Oregon writer, Rain Trueax, and Oregon painter, Diane Widler Wenzel co-author Rainy Day Thought. Diane generally posts on Wednesdays and Rain on Saturdays. There may be extra days or changes as situations warrant. Comments are always welcome and appreciated as it turns an article into a discussion.

Thursday, May 03, 2012

Cats and adventures-- or not

Taking cats on a long car trip is nothing like taking a dog. For a dog, it's all a big adventure of new scents and places to see. For a cat, it's an adventure they did not choose, and any adventure a cat did not choose is by definition-- bad.

However, for us, having them with us gave peace of mind that we didn't have to worry that they were being looked after at home or that one would get sick when we weren't there. (I think Farm Boss was more convinced by the idea of three weeks and no dirt boxes being changed.) Bringing them enabled us to spend longer down in this house which was another plus.

For my own feelings of worry over them, I am not sure if this is a product of my old age, but it might be. When I was younger, I don't remember fretting this much over any of my cats, no matter how beloved. These three are now my ipso facto kids. My biggest fear regarding them is that something would happen to us and they'd be 'dumped' into the system again. You can't explain to animals what happened.

So the trip down for them was pure hell since they had no idea where they were going or what would happen next. Pepper naturally probably feared we were sending her away.

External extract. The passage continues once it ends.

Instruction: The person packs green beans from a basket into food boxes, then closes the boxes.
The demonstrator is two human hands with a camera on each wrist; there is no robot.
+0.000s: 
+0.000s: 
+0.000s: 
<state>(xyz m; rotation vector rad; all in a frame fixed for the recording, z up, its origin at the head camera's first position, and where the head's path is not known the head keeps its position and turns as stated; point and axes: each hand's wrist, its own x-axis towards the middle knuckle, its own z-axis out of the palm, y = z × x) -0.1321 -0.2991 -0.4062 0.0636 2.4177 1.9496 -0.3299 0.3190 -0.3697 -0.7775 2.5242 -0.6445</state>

A problem for us was finding motels that allowed cats (not as easy as ones that allow dogs) and worry once there that they'd get under a bed we could not get them out from under without tearing apart the room. It's happened. They would be fine in the room until they sensed we were getting ready to leave again-- then split and hide.

It was 1965 when we took our first major road trip with a cat. We were driving to Tucson in our Chevy for Farm Boss to attend Graduate School. Don (he was also heading for Graduate School) and Diane were driving with us in whatever they drove in those years. In our vehicle was Sheba, the black cat we had adopted within a few weeks of being married.

She actually traveled pretty well and had adjusted to a leash; so that when we lived in Tucson, we could let her out of the apartment onto our patio on a leash. She loved it-- and the neighbors got a kick out of her out there-- stretched as far as that cord would let her go. I had even made her a cloth collar to not be hard on her neck.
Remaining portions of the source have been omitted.